Which of the lines in the data mention the string "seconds"? List them all.

───

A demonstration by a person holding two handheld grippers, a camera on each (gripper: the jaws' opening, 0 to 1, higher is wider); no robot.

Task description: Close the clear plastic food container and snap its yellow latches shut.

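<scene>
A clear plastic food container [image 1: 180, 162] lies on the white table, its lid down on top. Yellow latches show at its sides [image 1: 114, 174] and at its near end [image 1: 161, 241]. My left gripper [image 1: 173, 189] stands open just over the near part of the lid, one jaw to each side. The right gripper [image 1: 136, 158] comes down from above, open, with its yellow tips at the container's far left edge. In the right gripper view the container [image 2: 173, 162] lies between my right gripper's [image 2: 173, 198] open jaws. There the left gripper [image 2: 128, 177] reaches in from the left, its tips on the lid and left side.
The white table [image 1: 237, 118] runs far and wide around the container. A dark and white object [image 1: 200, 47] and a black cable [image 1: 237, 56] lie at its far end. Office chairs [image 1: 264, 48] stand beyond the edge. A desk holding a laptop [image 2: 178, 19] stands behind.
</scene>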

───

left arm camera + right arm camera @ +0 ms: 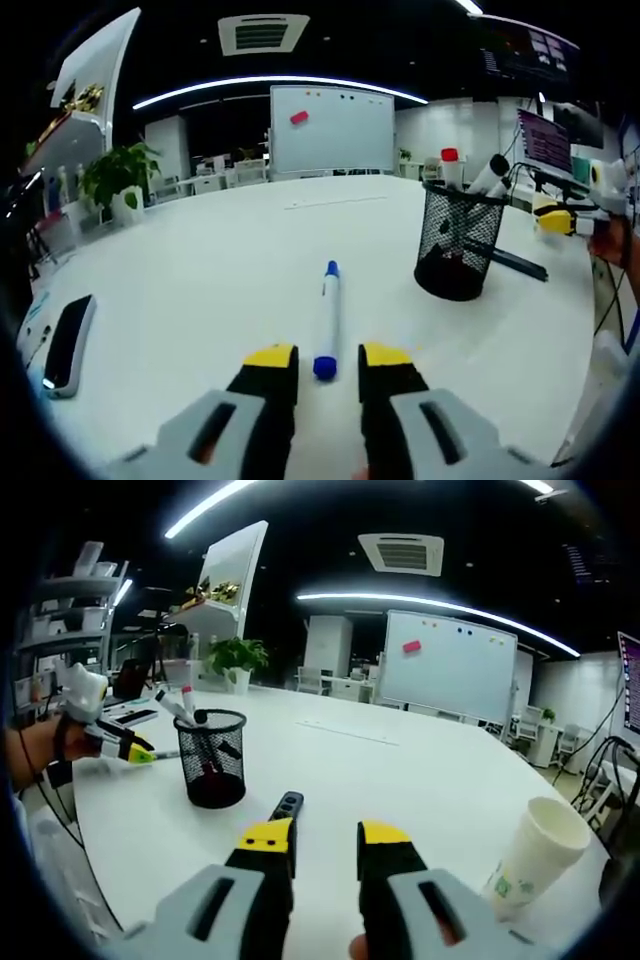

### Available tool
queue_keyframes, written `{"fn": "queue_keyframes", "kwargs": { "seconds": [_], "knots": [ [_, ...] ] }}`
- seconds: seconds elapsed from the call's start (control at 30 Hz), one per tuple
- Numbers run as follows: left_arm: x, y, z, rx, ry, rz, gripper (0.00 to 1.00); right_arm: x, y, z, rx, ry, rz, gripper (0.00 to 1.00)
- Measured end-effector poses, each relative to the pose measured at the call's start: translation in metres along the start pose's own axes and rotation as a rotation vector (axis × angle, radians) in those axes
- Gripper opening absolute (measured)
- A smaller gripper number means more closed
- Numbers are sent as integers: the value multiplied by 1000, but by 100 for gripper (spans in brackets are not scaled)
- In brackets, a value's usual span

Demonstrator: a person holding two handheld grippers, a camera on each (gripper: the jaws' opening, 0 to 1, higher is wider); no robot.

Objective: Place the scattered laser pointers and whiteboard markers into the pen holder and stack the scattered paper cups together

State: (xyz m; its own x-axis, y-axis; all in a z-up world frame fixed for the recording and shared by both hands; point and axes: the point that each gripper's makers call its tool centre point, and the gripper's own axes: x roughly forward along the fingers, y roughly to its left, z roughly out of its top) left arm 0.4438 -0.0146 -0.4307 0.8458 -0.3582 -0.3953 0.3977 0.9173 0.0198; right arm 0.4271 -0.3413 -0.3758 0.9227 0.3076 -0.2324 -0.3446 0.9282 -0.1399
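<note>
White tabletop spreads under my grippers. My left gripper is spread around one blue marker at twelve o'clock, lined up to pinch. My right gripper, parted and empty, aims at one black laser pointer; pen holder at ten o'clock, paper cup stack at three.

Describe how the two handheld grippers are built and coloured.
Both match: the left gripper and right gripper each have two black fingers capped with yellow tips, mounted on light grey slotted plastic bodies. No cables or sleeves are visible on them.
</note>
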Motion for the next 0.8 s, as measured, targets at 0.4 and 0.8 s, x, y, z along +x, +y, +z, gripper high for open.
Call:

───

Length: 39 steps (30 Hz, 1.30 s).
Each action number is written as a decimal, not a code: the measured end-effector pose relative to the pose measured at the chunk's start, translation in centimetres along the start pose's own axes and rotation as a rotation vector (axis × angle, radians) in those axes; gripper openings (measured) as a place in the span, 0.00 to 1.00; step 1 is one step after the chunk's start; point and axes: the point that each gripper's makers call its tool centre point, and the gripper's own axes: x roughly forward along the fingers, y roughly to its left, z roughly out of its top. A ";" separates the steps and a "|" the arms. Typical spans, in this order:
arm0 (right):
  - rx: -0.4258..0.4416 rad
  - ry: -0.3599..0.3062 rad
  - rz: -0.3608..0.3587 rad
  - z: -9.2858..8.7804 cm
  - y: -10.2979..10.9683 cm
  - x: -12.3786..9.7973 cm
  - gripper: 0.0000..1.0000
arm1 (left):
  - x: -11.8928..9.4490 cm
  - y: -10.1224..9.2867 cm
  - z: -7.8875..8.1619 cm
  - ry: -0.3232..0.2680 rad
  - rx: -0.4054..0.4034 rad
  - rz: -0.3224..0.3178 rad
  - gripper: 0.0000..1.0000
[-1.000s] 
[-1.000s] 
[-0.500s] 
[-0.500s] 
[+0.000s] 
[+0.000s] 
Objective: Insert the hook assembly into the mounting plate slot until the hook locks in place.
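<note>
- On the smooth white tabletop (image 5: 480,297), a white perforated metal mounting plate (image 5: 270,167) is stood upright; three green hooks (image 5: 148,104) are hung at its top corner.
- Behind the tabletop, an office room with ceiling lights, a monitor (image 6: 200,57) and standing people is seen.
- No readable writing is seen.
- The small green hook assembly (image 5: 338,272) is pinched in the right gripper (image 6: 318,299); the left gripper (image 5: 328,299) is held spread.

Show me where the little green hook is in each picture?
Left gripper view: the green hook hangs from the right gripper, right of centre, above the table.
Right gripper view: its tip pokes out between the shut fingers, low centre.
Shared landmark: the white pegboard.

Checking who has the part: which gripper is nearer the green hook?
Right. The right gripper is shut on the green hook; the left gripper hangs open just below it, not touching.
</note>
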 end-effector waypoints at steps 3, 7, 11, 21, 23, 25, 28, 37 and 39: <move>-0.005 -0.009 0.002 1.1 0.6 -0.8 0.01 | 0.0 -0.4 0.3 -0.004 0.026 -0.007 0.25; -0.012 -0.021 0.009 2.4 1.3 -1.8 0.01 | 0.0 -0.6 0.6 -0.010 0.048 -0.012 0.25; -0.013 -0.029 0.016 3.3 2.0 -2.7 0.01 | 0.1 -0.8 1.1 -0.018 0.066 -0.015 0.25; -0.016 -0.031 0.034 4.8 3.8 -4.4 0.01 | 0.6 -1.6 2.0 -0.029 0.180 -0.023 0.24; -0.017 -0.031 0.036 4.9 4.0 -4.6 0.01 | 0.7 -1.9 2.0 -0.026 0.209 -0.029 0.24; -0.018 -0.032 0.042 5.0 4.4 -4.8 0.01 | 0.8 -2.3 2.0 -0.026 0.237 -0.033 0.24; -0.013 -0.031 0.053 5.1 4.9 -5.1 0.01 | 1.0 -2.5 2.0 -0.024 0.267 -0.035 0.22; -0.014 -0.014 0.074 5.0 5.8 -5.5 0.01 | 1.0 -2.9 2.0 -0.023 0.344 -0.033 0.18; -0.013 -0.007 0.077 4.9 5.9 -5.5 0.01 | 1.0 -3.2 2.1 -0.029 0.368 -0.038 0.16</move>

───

[Task result]
queue_keyframes, written `{"fn": "queue_keyframes", "kwargs": { "seconds": [_], "knots": [ [_, ...] ] }}`
- seconds: seconds elapsed from the call's start (control at 30 Hz), one per tuple

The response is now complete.